By Chris, 06/30/2016, in Engineering management
The first thing I tell junior programmers is: keep going.
If you've been programming a while, you know that feeling of encountering a new project, with a new stack, in a new language. The feeling is: OK. And you roll up your sleeves and get to work.
But do you remember the first time you were in a professional setting, in front of a new project with years of engineer-hours invested in it? You are staring at a foreign IDE for the first time, and a senior engineer has told you to fix a bug. You have 20 new technologies to learn, all at once, and you don't have a solid conceptual model for how they fit together. The syntax might as well be a Dwarf Fortress game, and you're 10 steps away from even being able to figure out what to Google.
It's overwhelming.
And, you know what? I still find it overwhelming. I recently started learning ClojureScript. The recommended first step is basically, "spend 2 years learning emacs". Then learn the Java ecosystem. Then learn Clojure. Then learn ClojureScript. Yikes.

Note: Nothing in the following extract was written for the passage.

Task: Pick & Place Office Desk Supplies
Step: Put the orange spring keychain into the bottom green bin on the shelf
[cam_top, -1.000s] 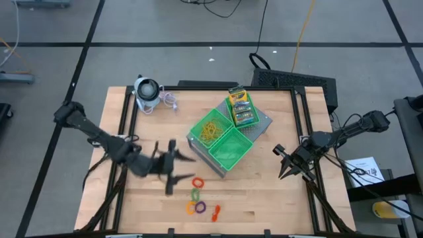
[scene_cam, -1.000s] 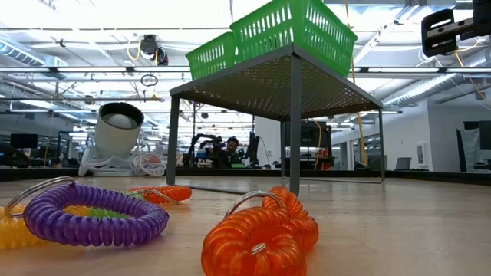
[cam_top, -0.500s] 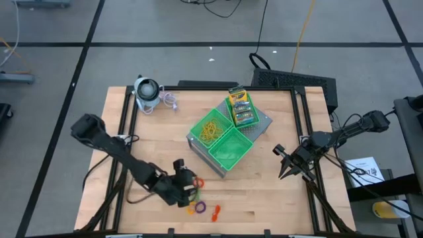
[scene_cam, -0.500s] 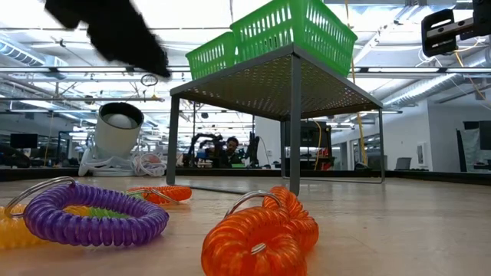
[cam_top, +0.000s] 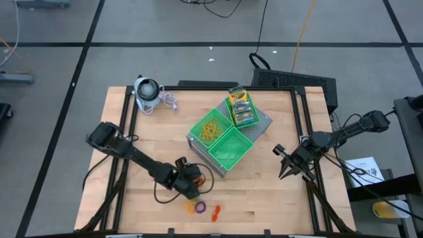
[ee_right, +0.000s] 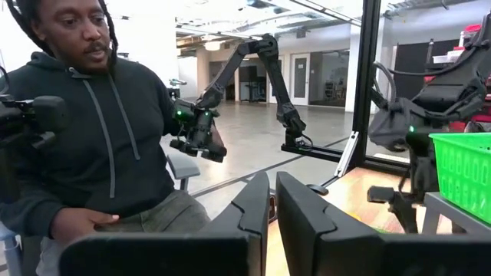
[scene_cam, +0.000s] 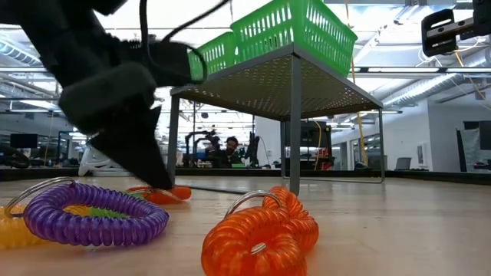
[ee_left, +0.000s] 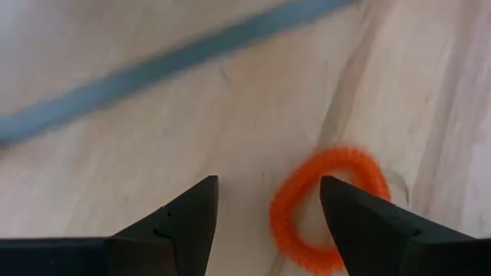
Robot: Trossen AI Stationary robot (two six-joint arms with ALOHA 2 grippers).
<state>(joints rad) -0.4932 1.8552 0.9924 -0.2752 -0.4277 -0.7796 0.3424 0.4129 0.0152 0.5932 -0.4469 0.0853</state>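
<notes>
My left gripper [cam_top: 190,181] [ee_left: 268,182] is open and low over the table's near middle. Its fingers straddle one side of an orange-red coil ring [ee_left: 282,211] [scene_cam: 173,193] that lies flat on the wood. Purple [scene_cam: 96,215], yellow [scene_cam: 8,230] and orange [scene_cam: 261,234] coil rings lie nearer the near edge [cam_top: 196,207]. The card boxes [cam_top: 240,106] sit in the far green tray, and the rubber bands [cam_top: 211,129] in the left tray. My right gripper [cam_top: 285,164] [ee_right: 273,201] is shut and waits at the right edge. My left gripper comes at the orange-red ring from above, pointing down, with one finger [ee_left: 349,211] over the ring's band and the other [ee_left: 192,215] outside it. Whether either finger touches the ring I cannot tell.
Three green trays on a raised grey base [cam_top: 221,135] stand mid-table, just beyond the left gripper. A grey-white round gadget [cam_top: 147,91] stands at the far left corner. A person [ee_right: 100,138] sits beyond the table. Bare wood lies near right.
My left arm has swung toward the near edge and somewhat to the right, and has come down from above the table onto the orange-red ring. In the low view it has dropped into the picture. The rings have stayed in place.
</notes>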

But the difference between wet-behind-the-ears, just-graduated Chris Clark, and the me of today, is that I've had this feeling dozens, or hundreds, of times before. I just barrel through. I know that all of this stuff was built by other engineers. Some of them were smarter than me, some of them weren't. It doesn't matter; I have complete confidence that if I perservere, I will figure it out. No doubts at all.
So that's what I tell new engineers: When you worry you might not figure it out? That you weren't cut out for this? I've been there, and then been there again. But you'll figure it out, I promise. Just keep going.
The second thing I tell new engineers (specifically, new grads) is:
In college, a tough professor might give you a huge assignment that might take you 20 hours. What a jerk! In the full-time-work world, that's a project that's done by Thursday.